'''

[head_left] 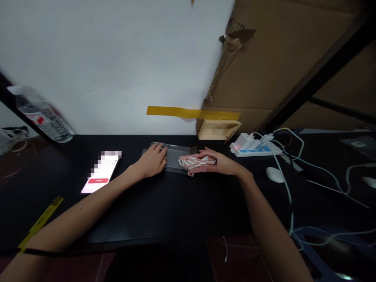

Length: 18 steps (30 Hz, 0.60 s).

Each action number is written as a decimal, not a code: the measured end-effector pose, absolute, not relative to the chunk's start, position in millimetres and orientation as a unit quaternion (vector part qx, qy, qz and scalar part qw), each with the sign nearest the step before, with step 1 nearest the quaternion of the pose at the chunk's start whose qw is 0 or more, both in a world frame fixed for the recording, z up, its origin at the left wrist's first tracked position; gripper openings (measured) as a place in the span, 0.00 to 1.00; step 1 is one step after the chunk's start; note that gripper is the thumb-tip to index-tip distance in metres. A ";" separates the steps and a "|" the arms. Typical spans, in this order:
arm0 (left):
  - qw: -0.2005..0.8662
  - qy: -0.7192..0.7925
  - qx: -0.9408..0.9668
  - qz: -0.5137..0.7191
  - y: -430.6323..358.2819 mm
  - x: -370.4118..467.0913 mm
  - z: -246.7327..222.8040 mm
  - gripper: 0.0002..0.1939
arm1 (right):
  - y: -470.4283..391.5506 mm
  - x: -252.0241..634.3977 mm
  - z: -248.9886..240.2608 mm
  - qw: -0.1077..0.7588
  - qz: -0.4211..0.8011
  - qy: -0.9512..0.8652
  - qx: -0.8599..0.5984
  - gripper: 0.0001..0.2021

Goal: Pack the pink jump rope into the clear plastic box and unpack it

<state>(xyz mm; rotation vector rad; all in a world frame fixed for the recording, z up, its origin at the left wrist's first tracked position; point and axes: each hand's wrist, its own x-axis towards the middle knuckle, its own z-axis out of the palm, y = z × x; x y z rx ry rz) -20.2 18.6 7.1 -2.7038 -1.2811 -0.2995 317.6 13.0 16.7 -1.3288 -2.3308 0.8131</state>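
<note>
A clear plastic box (178,150) lies on the black table, its left end under my left hand (152,160). The fingers of that hand curl over the box and grip it. At the box's right end, my right hand (221,161) is closed around a small pink open container (202,169). Short white sticks (196,161) fill the container in a loose heap. It is tilted, with its left end over the plastic box. A small light piece shows just below the container; I cannot make out what it is.
A lit phone (101,172) lies to the left, with a plastic bottle (44,113) behind it. A shallow wooden box (219,129) stands at the back. On the right are a power strip (255,149), a white mouse (275,175) and loose cables (289,192).
</note>
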 end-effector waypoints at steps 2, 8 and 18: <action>0.064 -0.416 -0.901 -0.109 13.6 -20.7 10.3 0.24 | 15.4 317.5 9.8 0.183 0.286 -0.809 -0.480 0.35; 0.060 -0.417 -0.899 -0.117 13.1 -27.8 1.1 0.27 | 21.8 313.6 -1.5 0.207 0.260 -0.806 -0.490 0.38; 0.088 -0.461 -0.876 -0.113 1.4 -14.6 -7.7 0.29 | 27.8 289.5 -25.0 0.285 0.164 -0.793 -0.513 0.30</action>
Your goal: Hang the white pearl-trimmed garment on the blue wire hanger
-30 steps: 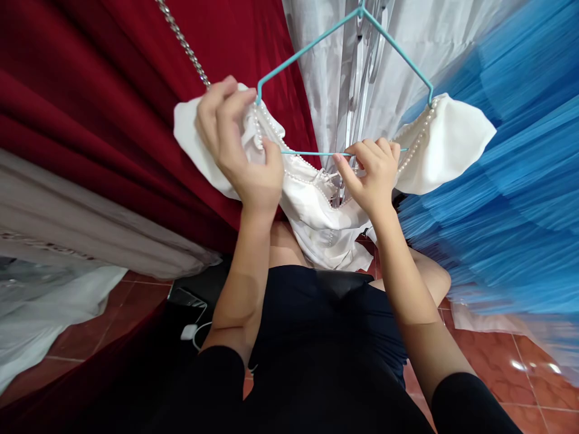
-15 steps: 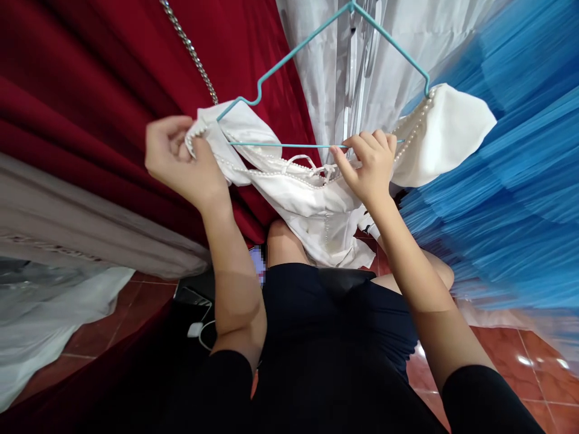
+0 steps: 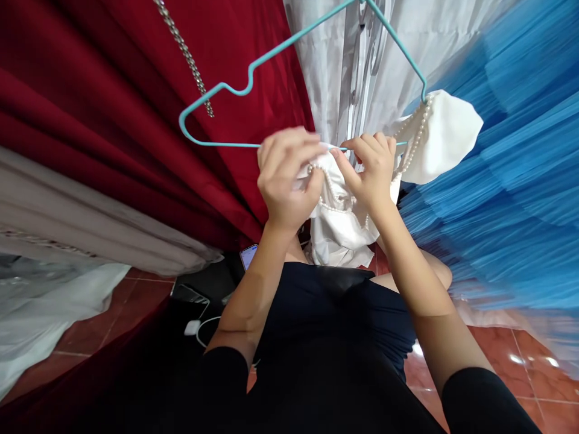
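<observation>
A turquoise hanger (image 3: 289,41) spans the upper middle of the view, its left end bare. My right hand (image 3: 368,166) is closed on its lower bar, thumb and fingers pinching it. From the hanger's right end hangs a white garment (image 3: 452,135) with strings of pearl beads; the rest of it droops below my right hand towards my knees. My left hand (image 3: 289,175), a little blurred, is closed on a bunched part of the garment just left of my right hand, close to the bar. The cloth inside its fingers is mostly hidden.
Red cloth (image 3: 235,114) with a glittering chain (image 3: 190,60) hangs at the left. White fabric (image 3: 316,48) hangs behind the hanger, and blue tulle (image 3: 511,199) fills the right. A phone (image 3: 248,256) and a white charger (image 3: 192,327) lie by my left arm.
My left hand has carried the garment's left part off the hanger's left end and rightward, beside my right hand. My right hand keeps its hold on the bar.
</observation>
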A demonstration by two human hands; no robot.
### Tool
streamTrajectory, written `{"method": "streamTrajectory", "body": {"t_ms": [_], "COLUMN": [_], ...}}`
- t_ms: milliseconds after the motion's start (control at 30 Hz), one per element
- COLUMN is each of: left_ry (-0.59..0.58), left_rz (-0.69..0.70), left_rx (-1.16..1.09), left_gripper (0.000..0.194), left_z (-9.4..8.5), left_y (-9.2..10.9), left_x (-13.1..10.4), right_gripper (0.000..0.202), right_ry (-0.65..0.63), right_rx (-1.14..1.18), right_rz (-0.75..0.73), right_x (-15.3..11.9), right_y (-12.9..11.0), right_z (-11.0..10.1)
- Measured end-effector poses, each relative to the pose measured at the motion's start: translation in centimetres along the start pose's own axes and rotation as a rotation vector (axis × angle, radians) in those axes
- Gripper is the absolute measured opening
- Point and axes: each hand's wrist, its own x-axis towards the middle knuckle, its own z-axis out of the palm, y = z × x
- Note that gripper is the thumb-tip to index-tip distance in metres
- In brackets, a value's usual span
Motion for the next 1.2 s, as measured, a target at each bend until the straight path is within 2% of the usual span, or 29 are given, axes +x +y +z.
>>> {"method": "streamTrajectory", "body": {"t_ms": [67, 133, 200, 267, 367, 433, 533, 600, 633, 700, 767, 900, 1033, 1133, 1200], "left_ry": [-0.126, -0.326, -0.492, -0.57, -0.545, -0.5, -0.462, -0.451, -0.447, -0.436, -0.412, -0.365, -0.392, -0.377, -0.373], "left_rz": [-0.078, -0.148, -0.159, -0.135, -0.079, -0.061, -0.07, -0.091, -0.101, -0.11, -0.106, -0.092, -0.093, -0.097, -0.108], "left_rx": [0.071, 0.119, 0.15, 0.162, 0.152, 0.164, 0.203, 0.202, 0.196, 0.191, 0.195, 0.188, 0.195, 0.177, 0.164], "left_gripper": [0.026, 0.019, 0.016, 0.018, 0.017, 0.017, 0.017, 0.016, 0.016, 0.016, 0.016, 0.015, 0.016, 0.015, 0.015], "left_z": [0.8, 1.9, 2.9, 3.4, 2.9, 2.4, 2.3, 2.7, 2.9, 3.3, 3.5, 3.3, 2.9, 2.5, 2.4], "left_y": [0.0, -1.0, -2.1, -3.0, -3.4, -3.3, -3.2, -3.2, -3.2, -3.3, -3.3, -3.2, -3.0, -2.7, -2.3], "left_x": [1.4, 2.0, 2.1, 2.0, 1.9, 2.0, 1.8, 1.6, 1.5, 1.4, 1.3, 1.3, 1.5, 1.6, 1.6], "right_gripper": [0.049, 0.049, 0.049, 0.047, 0.041, 0.038, 0.035, 0.037, 0.039, 0.038, 0.035, 0.035, 0.036, 0.038, 0.034], "right_ry": [-0.023, -0.045, -0.065, -0.086, -0.1, -0.026, 0.275, 0.468, 0.518, 0.512, 0.432, 0.353, 0.418, 0.509, 0.573], "right_rx": [-0.011, -0.03, -0.048, -0.052, 0.002, 0.062, 0.076, 0.023, 0.004, 0.024, 0.068, 0.068, 0.123, 0.151, 0.15], "right_rz": [0.002, 0.004, -0.005, -0.028, -0.087, -0.119, -0.101, -0.071, -0.078, -0.105, -0.093, -0.041, -0.015, 0.007, 0.028], "right_x": [-0.2, -0.3, -0.5, -0.7, -0.7, -0.3, 0.7, 1.6, 2.1, 3.0, 3.8, 4.9, 6.0, 6.2, 5.3], "right_y": [0.2, 0.6, 1.1, 1.3, 1.1, 1.2, 2.8, 4.9, 6.1, 8.5, 10.1, 11.0, 12.2, 14.9, 17.0], "right_z": [-0.3, -0.6, -1.0, -1.5, -2.3, -2.8, -3.6, -4.1, -4.5, -5.2, -6.0, -7.4, -8.4, -9.3, -9.7]}}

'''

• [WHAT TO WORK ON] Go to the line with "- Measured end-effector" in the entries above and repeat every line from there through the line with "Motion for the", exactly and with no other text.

• [OUTPUT OF THE EXERCISE]
- Measured end-effector poses, each relative to the pose measured at the motion's start: translation in centimetres along the start pose's own axes and rotation as a rotation vector (axis × angle, radians) in those axes
- Gripper is the absolute measured opening
- Point and axes: each hand's wrist, its own x-axis towards the middle knuckle, its own z-axis out of the palm, y = z × x
- Note that gripper is the thumb-tip to index-tip distance in metres
- In brackets, a value's usual span
Motion for the next 1.2 s, as measured, a target at each bend until the straight path is within 2% of the usual span, or 29 are given, axes +x +y +z.

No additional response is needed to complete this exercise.